### Activity
Give the data again exactly, from its opening line through the line in which "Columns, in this" appears.

### Available data
********************

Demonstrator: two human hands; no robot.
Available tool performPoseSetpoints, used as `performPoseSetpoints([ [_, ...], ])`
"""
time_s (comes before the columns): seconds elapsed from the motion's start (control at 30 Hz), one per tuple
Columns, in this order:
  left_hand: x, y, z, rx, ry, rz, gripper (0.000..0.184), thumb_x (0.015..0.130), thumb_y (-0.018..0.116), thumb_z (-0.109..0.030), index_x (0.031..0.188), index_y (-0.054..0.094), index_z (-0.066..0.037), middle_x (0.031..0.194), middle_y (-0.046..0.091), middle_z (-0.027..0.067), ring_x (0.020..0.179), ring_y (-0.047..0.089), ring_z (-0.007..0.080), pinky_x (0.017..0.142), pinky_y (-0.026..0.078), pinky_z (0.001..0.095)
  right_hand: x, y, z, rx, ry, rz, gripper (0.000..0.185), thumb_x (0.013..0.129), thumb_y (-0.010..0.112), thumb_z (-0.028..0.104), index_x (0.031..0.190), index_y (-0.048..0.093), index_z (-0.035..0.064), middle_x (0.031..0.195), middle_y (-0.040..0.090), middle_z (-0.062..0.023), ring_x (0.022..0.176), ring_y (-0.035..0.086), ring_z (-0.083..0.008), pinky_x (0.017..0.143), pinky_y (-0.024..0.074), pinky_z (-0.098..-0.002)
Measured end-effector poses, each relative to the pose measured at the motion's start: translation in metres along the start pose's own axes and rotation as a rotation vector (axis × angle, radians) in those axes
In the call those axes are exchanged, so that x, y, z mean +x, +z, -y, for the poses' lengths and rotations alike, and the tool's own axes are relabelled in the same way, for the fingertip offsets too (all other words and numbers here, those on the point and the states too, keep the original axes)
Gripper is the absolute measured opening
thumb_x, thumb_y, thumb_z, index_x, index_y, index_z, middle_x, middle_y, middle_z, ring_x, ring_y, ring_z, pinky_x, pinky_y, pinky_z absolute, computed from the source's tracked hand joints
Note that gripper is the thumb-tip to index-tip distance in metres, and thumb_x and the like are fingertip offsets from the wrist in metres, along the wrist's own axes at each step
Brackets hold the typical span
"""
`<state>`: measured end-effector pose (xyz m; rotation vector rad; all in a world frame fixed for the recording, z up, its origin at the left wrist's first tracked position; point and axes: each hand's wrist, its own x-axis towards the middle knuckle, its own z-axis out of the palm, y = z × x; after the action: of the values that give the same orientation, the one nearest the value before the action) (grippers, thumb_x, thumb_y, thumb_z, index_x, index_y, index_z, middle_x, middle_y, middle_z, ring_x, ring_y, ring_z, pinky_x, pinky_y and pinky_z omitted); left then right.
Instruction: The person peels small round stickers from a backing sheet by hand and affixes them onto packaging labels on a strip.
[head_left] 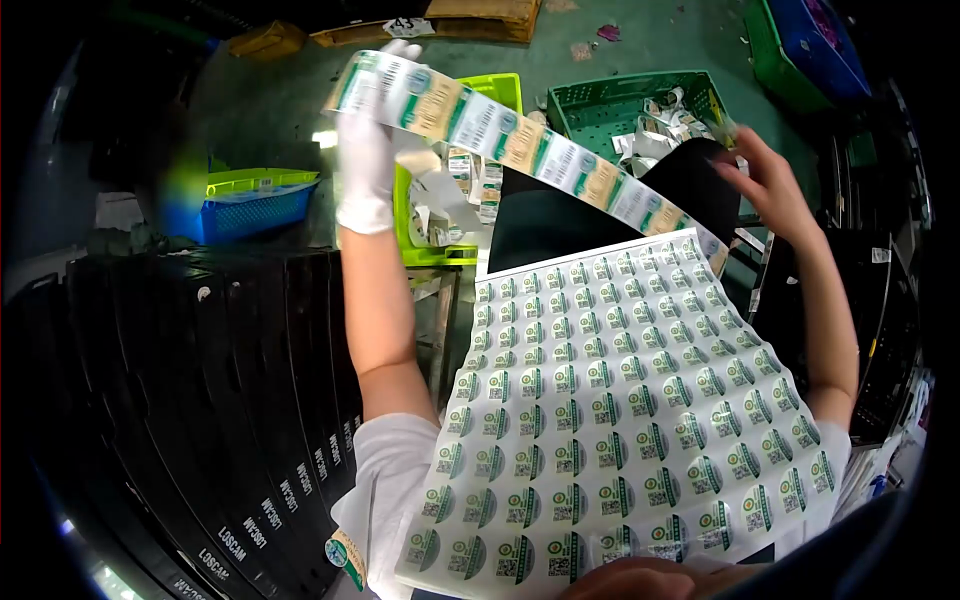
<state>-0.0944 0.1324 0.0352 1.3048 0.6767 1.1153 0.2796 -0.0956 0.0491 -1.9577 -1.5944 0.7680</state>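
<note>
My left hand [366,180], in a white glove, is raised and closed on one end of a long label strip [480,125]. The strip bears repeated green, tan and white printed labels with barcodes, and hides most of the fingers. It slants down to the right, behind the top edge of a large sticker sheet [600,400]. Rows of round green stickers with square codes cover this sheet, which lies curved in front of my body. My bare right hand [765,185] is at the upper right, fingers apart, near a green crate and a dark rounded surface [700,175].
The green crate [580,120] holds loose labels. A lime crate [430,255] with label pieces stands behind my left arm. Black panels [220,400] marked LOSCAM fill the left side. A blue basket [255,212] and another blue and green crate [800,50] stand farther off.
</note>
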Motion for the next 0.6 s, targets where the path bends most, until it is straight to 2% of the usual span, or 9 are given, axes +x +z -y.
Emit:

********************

### Result for this task
Demonstrator: two human hands; no robot.
Available tool performPoseSetpoints, used as `performPoseSetpoints([ [_, ...], ])`
"""
time_s (comes before the columns): seconds elapsed from the motion's start (control at 30 Hz), one per tuple
Columns, in this order:

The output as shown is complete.